BEIJING, Dec. 9 ( Xinhua) — According tomedia reports, the shape of the universe is one of the most important problems in cosmology, with far-reaching implications, and can even reveal the ultimate fate of the universe. Astronomers have been measuring the universe as a geometric plane for decades, but a recent cosmic study suggests that the universe is actually more likely to be curved. However, the problem is not just a simple measurement.

We all know that the earth’s surface is curved, so the geometry you learn in high school doesn’t always apply. For example, parallel lines do not always remain parallel on Earth: longitude lines intersect at the north and north poles, which is not possible on a plane. If you connect three cities on Earth with a triangle, you’ll find that the sum of the inner corners of the triangle is more than 180 degrees, which is, yes, the difference between the sphere and the plane.

Astronomers are very interested in the extreme curvature of the universe: on the most ambitious scales, how do parallel lines and triangles behave? On the other hand, this problem is important because the shape of the universe is closely related to its ultimate destiny. We use Einstein’s general theory of relativity to understand the universe, which states that the contents of space-time affect its shape, and shape determines how content moves.

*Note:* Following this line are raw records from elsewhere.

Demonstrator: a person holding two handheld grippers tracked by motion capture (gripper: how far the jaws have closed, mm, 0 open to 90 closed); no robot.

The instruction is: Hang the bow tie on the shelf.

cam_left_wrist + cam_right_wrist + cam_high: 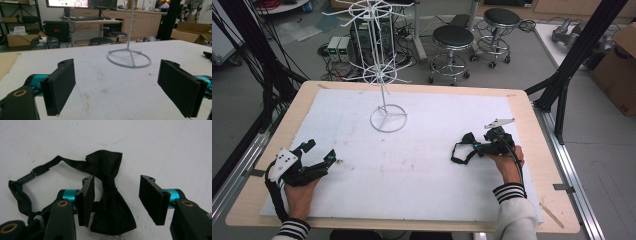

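Left gripper point(319, 154) rests low at the near-left of the white mat point(422, 165), jaws spread on nothing, probably parked on standby. Right gripper point(116, 200) at mid-right stands over the black bow tie point(110, 195), jaws spread either side of its knot, not yet pinching; strap point(23, 185) trails left. White wire rack point(384, 70) stands far-centre, likely the hanging spot.

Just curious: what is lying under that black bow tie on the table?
Under the black fabric bow tie lies the white foam table cover, with dark specks near its lower edge. Whatever sits directly beneath it is covered.
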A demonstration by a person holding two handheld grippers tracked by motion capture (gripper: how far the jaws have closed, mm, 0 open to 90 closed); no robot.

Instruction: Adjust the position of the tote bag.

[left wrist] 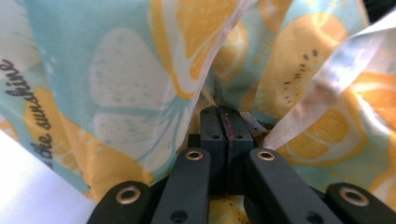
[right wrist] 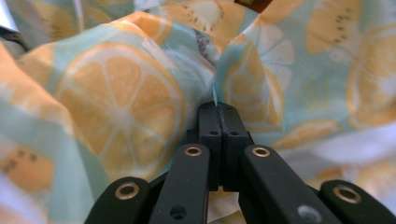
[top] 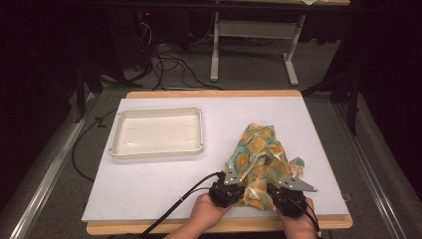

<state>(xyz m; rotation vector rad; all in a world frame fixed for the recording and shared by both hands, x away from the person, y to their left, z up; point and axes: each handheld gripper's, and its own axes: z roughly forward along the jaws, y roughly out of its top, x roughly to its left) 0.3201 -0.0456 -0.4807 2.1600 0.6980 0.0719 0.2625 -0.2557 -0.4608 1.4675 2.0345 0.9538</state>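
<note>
You have the lemon-print cloth (top: 259,159) bunched in a heap near the front right corner of the tabletop (top: 164,189), and both grippers are already on its near edge. Your left gripper (top: 234,191) has its jaws pressed together on a fold of the fabric; the left gripper view shows the cloth (left wrist: 140,84) rising straight out of the closed tips. Your right gripper (top: 278,194) is likewise clamped on a pinch of the cloth (right wrist: 116,102), just beside the other.

The heap lies directly ahead of both grippers, its bulk stretching away toward the back edge, so its long axis runs away from you rather than across. Neither hand is nearer; they share the same front hem, close together. The cream tray (top: 115,144) sits well apart, toward the left edge. I judge that spreading the cloth calls for drawing your hands apart sideways.
</note>
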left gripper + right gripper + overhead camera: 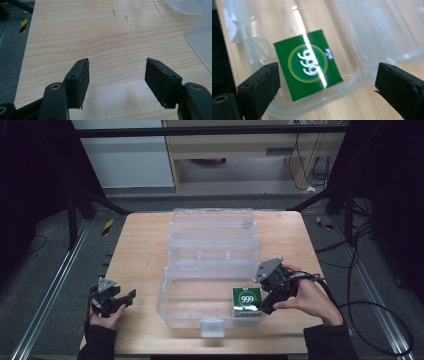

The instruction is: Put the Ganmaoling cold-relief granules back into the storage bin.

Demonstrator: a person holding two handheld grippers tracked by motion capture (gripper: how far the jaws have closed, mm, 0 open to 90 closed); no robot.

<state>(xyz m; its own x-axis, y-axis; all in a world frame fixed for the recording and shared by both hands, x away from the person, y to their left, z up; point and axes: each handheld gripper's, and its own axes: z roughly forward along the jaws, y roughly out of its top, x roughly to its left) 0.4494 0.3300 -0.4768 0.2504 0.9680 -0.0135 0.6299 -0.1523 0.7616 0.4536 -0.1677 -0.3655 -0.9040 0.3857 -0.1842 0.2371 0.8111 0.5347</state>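
Observation:
A clear plastic box (167,297) with its lid swung open stands in the middle of the wooden table (140,250). A green "999" packet (247,301) lies inside its front right corner, also seen as the green packet (308,63) through the box wall (372,45). My right gripper (265,306) sits at the box's right rim beside the packet, open; the jaws in the right gripper view (327,82) stand wide apart and clear of the packet. My left gripper (125,301) rests open at the table's front left, jaws (117,80) wide over bare wood.
The box's clear corner (200,40) lies to the right of the left gripper. Beyond the table are dark metal frame rails (55,280), cables (360,270) on the grey floor and a light cabinet (240,150) at the back.

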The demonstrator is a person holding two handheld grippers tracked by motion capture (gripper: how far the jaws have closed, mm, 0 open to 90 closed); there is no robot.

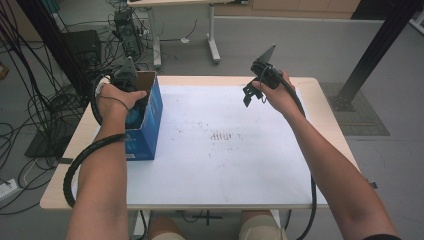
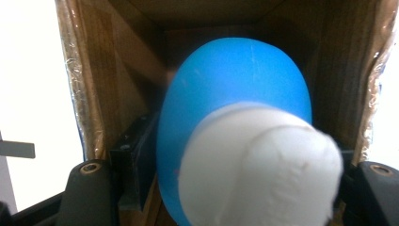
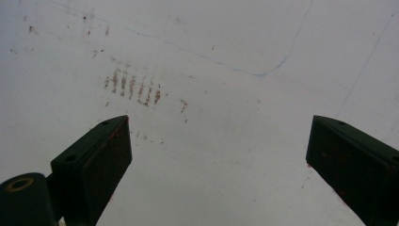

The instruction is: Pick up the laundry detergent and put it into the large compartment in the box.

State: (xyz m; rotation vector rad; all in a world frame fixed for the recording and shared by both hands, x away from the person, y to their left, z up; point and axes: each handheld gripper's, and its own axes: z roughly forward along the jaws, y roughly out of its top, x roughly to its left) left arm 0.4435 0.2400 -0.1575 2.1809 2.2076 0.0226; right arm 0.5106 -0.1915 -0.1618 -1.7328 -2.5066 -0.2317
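Left gripper (image 1: 131,95) reached down into the open blue box (image 1: 150,125) at the table's (image 1: 210,200) left edge. Its jaws were clamped on a blue bottle (image 2: 226,94) with a white cap (image 2: 263,169), inside the cardboard walls. Right gripper (image 3: 216,155) hung above the stained white sheet (image 1: 225,150), jaws wide apart, holding nothing.

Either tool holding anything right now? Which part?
Left tool, inside the cardboard box, appears shut on a blue-and-white object, around its white end. Right tool is open, empty.
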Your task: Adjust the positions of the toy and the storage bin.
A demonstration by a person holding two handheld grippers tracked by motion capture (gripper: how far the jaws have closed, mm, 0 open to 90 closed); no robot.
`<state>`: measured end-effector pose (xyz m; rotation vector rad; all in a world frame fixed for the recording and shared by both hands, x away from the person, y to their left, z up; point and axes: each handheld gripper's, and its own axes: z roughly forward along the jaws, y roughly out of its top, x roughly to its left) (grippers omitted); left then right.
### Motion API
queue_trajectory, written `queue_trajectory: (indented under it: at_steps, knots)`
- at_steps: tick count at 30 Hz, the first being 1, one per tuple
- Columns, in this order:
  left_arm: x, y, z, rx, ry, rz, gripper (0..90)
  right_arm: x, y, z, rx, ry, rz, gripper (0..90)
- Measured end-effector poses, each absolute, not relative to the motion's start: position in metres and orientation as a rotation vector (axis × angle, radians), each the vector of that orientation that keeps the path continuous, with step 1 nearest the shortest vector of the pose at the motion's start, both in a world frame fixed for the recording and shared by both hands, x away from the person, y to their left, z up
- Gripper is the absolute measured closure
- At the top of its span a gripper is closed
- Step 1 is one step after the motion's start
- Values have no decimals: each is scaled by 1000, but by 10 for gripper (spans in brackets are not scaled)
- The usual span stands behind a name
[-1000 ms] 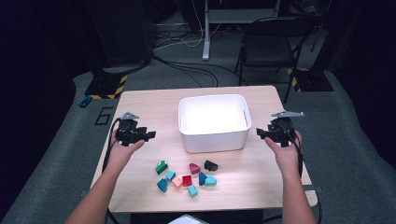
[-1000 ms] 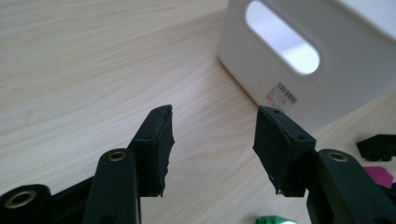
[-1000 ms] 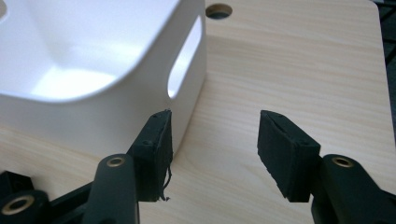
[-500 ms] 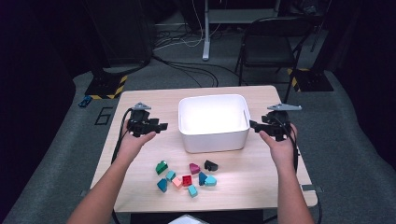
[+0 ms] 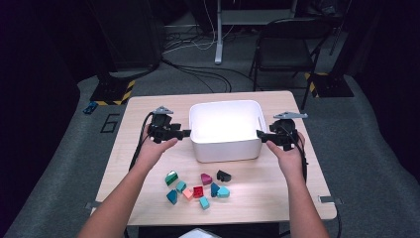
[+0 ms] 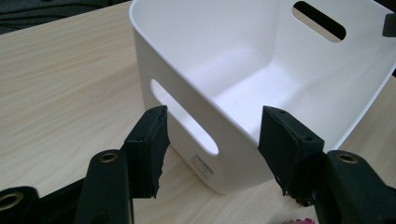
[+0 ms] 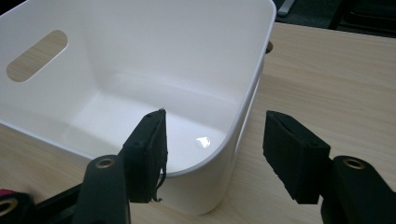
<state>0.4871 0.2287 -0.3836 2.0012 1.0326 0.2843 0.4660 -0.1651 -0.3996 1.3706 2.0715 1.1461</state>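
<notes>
A white plastic bin (image 5: 225,130) with handle slots stands empty at the middle of a wooden table (image 5: 148,163). My left gripper (image 5: 185,133) is at the bin's left wall, open, its jaws having just opened wider. In the left gripper view the bin's (image 6: 261,84) near corner lies between my left gripper's (image 6: 212,149) pads, which do not press it. My right gripper (image 5: 260,134) is at the right wall, open, also just widened. In the right gripper view the bin's (image 7: 140,70) rim runs between my right gripper's (image 7: 212,156) pads, untouched.
Several small coloured blocks (image 5: 198,187) in teal, red, magenta and black lie in a cluster near the table's front edge. Behind the table a dark chair (image 5: 282,54) stands on the grey floor with cables (image 5: 198,74) trailing.
Both hands have moved inward from the table's sides to the bin's end walls. Both pairs of jaws stand wider than before.
</notes>
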Motion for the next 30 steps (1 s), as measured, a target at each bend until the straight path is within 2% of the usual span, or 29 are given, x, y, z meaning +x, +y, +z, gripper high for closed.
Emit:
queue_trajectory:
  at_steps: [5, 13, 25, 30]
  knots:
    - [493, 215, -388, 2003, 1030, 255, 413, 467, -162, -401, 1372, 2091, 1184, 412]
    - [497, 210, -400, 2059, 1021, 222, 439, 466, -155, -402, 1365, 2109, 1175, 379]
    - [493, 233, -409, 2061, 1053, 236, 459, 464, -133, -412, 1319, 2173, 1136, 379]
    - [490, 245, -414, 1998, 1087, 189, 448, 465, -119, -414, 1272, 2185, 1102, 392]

The geometrically flat universe will continue to expand, and the “closed” universe will eventually shrink, leading to a reversal of the Big Bang, also known as the Big Crunch.

Look for the first light

To determine the geometry of space-time, we need to look at a variety of distant light sources and determine whether the light emitted by these light sources has deviated significantly in the path. For billions of years, the beam should remain in a straight line so that we can “smooth” the tiny bumps and swings caused by galaxies and black holes with distant probes, and observe the real, potential geometry of the universe.

Let’s take a look at the cosmic microwave background ( microwave background , or CMB for short ) , which is “the oldest light in our universe” and is full of the entire universe , leaving behind when the universe was still in its infancy (only 380,000 years old). For the past 13.8 billion years, these lights have been “flying” toward us, so you can determine whether the universe is flat by studying the characteristics of the cosmic microwave background.

Planck is a collaboration between NASA and the European Space Agency (ESA) with the goal of obtaining anaesis across the sky of cosmic microwave background radiation at unprecedented lys. The Planck satellite did a good job of measuring the cosmic microwave background to the highest level, with the latest data to be released in 2018.

If you analyze the raw data of cosmic microwave background radiation recorded by the Planck satellite, you will find that the universe seems to be more closed. These measurements are not significant enough to be considered conclusive, but are still instructive. This is interesting, because everything that is now known through the Big Bang theory suggests that our universe should be very, very flat.

What happened? Based on planck satellite data, we have two possible options:

(1) Planck satellite data show the fact that the universe may be curved;

(2) Planck’s data fooled us, either the instrument itself was faulty or other astronomical sources (such as nasty interstellar dust) made the universe look curved, but in fact, the universe is still flat.

The Planck project team conducted a lot of analysis and inspection and concluded that our universe was indeed flat, but some foreign pollution affected the data, making it appear curved.

In recent studies, however, three astronomers conducted their own analysis and came to the opposite conclusion: Planck satellite data is not deceptive, and the universe is indeed curved.